YOUR ASSIGNMENT: The word "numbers" appears in some lines of the records below; state how many lines, and nothing else.

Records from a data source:
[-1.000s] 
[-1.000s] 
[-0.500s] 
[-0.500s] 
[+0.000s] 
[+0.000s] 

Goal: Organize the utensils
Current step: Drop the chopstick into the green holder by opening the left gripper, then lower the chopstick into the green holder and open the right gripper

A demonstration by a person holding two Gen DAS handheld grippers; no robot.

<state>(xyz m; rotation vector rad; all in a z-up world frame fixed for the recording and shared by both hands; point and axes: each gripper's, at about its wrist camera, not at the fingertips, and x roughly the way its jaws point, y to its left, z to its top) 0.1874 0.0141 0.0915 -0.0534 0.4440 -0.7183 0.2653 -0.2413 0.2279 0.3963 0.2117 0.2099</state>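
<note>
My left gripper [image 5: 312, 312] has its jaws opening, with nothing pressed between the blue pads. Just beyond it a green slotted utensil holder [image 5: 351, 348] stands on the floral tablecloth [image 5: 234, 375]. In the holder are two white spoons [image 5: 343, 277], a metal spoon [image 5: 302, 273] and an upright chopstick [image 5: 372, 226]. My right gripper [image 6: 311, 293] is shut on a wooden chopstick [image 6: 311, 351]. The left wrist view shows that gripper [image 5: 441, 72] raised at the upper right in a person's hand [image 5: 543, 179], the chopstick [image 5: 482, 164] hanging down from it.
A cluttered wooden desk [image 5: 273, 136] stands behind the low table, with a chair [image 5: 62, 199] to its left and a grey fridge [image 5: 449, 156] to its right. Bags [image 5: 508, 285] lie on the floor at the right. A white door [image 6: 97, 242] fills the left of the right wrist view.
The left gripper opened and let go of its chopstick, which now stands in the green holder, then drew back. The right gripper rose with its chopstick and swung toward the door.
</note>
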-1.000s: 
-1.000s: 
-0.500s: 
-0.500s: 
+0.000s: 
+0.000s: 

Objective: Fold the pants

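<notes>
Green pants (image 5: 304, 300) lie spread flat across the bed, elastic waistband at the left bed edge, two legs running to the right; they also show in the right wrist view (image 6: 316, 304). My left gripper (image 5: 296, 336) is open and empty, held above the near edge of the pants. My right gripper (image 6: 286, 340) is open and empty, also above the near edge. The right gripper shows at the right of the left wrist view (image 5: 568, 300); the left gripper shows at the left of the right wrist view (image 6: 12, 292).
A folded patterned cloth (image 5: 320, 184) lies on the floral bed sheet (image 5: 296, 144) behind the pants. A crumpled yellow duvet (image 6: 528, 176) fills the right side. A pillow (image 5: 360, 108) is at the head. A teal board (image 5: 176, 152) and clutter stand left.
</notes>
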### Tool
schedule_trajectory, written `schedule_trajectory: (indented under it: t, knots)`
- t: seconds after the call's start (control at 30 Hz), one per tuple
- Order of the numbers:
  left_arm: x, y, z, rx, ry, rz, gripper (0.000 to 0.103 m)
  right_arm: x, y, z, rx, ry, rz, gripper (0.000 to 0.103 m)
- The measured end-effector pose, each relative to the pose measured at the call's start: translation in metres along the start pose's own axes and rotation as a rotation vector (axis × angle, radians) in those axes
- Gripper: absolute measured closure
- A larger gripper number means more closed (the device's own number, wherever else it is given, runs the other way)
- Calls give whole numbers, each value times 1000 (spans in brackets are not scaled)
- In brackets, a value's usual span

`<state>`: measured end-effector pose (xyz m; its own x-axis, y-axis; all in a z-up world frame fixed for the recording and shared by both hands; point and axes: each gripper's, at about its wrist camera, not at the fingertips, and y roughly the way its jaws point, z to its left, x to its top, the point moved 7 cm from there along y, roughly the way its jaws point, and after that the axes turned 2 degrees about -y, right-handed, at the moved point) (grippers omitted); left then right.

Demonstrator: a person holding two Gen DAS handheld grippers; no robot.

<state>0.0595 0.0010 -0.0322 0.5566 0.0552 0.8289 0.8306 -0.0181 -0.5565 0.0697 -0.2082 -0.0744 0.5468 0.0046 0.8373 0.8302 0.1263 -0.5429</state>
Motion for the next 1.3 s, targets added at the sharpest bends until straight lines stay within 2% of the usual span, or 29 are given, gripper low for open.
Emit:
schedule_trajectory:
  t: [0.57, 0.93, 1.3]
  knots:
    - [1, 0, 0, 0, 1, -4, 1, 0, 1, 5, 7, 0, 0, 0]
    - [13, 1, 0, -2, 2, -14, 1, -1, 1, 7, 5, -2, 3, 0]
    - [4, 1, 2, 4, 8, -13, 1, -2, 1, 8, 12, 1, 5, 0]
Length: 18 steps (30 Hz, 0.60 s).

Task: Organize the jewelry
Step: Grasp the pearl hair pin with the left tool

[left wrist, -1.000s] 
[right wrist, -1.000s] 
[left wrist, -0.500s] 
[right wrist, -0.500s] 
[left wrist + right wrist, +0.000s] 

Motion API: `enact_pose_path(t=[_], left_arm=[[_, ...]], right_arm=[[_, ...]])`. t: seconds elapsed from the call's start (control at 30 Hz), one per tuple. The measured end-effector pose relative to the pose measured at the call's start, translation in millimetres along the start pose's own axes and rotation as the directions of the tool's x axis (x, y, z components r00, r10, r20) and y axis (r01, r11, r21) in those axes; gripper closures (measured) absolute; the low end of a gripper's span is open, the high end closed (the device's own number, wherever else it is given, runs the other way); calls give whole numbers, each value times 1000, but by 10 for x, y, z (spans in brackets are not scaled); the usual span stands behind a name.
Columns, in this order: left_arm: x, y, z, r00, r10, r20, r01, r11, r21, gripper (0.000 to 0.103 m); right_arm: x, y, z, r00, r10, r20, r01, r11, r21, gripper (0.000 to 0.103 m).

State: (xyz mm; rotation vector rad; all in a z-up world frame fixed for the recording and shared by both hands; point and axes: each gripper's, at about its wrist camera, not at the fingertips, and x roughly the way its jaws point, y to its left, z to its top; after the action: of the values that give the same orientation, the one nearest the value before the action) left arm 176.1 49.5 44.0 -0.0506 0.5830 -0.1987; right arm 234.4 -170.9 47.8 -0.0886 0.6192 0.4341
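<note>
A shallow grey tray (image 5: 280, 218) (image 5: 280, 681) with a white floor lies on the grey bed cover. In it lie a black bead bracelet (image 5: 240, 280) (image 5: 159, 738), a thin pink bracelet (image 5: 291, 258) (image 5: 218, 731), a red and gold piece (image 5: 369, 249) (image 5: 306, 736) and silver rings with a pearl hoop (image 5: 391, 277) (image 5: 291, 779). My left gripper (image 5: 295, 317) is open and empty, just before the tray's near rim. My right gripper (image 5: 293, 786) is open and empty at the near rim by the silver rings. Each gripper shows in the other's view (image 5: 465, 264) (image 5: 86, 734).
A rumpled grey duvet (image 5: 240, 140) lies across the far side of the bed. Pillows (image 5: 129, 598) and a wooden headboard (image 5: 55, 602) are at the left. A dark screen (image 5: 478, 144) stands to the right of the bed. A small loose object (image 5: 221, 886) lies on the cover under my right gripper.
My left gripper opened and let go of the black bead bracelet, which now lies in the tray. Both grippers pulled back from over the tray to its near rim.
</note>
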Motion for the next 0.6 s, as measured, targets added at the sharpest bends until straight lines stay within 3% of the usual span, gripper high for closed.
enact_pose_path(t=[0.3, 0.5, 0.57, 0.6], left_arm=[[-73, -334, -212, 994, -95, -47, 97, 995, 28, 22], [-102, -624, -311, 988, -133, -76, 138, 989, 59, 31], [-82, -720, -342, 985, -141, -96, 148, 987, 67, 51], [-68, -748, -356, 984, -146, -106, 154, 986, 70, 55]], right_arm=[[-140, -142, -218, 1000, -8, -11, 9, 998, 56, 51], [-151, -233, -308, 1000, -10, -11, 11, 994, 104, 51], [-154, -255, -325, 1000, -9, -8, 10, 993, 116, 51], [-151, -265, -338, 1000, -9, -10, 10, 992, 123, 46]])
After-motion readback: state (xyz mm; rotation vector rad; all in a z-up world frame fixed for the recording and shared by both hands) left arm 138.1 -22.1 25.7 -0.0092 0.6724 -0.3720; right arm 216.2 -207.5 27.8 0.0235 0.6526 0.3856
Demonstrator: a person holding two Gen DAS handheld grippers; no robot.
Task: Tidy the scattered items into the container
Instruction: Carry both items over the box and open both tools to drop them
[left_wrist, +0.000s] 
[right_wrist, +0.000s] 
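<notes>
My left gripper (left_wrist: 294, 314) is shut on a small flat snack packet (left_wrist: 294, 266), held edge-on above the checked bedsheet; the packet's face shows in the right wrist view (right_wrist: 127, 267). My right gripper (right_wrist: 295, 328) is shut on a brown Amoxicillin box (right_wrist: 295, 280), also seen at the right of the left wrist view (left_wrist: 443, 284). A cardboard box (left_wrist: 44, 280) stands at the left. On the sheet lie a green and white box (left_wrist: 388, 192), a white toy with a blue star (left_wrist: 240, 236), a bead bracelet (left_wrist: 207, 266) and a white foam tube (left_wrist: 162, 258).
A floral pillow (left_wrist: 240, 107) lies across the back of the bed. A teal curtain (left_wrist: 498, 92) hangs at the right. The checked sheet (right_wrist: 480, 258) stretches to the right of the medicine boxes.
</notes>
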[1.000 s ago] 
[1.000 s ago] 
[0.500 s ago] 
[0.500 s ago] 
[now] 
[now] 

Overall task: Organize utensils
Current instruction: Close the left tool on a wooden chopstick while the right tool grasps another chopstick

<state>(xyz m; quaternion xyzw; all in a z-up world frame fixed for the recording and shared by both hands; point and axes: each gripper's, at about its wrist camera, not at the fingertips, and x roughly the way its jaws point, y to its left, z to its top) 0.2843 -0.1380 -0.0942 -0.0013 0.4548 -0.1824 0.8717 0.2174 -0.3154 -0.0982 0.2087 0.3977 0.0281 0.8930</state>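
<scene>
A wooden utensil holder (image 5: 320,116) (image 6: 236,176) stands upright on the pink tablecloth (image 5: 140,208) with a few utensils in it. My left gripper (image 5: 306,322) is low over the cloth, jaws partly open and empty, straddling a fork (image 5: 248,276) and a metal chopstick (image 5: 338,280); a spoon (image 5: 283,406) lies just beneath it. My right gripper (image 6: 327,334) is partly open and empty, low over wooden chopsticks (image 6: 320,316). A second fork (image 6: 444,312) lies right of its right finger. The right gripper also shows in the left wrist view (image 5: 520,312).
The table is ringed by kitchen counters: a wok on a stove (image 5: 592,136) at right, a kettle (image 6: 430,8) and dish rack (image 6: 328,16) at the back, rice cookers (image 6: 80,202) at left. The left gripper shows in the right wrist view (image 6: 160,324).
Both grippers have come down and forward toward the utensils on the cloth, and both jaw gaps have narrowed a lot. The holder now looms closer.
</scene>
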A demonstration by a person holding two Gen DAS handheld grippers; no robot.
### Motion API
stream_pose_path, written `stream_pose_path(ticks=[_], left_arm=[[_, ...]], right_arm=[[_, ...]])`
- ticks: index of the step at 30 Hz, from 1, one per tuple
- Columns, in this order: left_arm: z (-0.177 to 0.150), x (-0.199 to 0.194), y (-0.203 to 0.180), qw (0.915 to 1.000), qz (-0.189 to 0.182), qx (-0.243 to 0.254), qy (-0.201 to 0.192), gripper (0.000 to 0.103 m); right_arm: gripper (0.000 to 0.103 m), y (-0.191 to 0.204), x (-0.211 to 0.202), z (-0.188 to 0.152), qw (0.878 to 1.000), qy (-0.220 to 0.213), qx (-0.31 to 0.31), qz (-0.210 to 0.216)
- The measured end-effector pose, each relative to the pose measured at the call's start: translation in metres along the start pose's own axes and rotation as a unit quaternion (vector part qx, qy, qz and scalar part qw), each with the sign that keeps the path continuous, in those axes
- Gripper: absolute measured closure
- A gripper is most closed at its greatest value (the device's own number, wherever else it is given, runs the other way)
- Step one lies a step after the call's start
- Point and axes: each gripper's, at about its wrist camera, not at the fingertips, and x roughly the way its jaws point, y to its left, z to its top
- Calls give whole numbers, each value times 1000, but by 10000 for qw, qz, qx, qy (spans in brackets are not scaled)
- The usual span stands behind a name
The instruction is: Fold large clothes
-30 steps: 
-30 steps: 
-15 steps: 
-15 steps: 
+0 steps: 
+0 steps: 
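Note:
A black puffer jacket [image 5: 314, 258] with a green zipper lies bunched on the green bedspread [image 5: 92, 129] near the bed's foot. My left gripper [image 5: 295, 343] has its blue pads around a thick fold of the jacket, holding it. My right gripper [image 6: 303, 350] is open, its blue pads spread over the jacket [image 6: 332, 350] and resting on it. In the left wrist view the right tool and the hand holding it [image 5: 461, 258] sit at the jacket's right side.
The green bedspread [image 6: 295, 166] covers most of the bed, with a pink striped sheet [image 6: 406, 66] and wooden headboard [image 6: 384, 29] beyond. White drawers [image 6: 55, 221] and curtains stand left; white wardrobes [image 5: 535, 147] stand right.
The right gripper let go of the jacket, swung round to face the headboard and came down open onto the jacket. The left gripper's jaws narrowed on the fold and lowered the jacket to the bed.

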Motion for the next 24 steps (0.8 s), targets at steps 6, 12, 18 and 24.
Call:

ANSWER TO THIS TASK: 4